The Commissioner contends that the ALJ’s findings were supported by the opinions of
the State agency physicians, Drs. Brill and Eskonen, as well as Hampton-Lewis’s own
complaints of pain. Moreover, the Commissioner asserts that the ALJ considered evidence
subsequent to Drs. Brill and Eskonen’s opinions and determined that the evidence did not
include any medical opinions of disabling physical functional limitations. Finally, the
Commissioner contends that it was Hampton-Lewis’s burden to produce evidence of a disability
and that the ALJ was free to interpret record evidence, including medical evidence.

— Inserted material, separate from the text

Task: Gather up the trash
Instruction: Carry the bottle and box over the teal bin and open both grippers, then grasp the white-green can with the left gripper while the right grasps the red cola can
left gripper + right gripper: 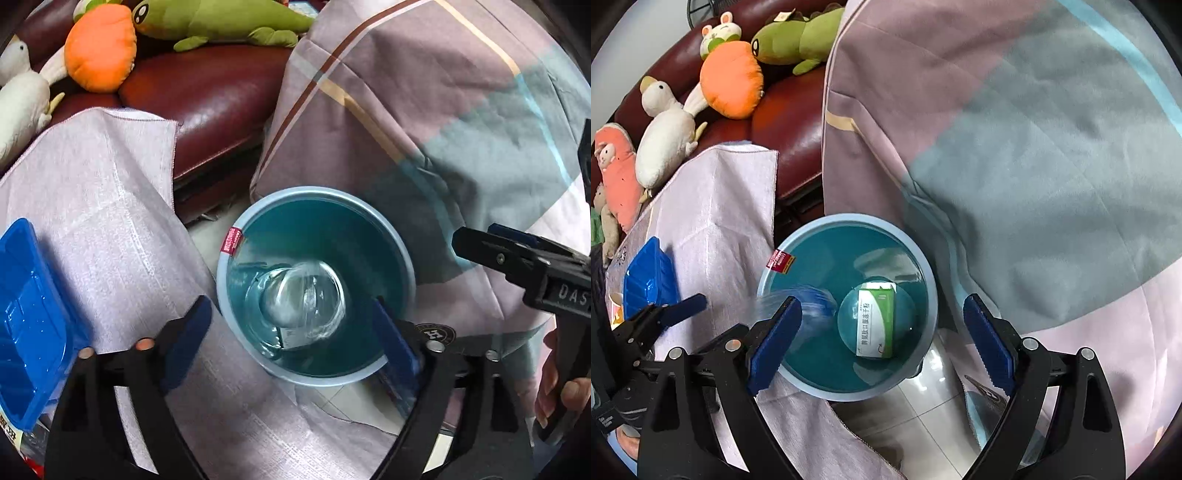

However, Hampton-Lewis has argued that ALJ failed to analyze and omitted several
allegations that were supportive of a more restrictive RFC. For example, Hampton-Lewis
contends that the ALJ failed to consider that she had trouble standing for extended periods, the
need to elevate her leg, and that she frequently was drowsy throughout the day. Hampton-Lewis
has indicated that her testimony that she could walk only a couple blocks before her ankle would
swell was consistent with the medical evidence subsequent to the State agency physicians’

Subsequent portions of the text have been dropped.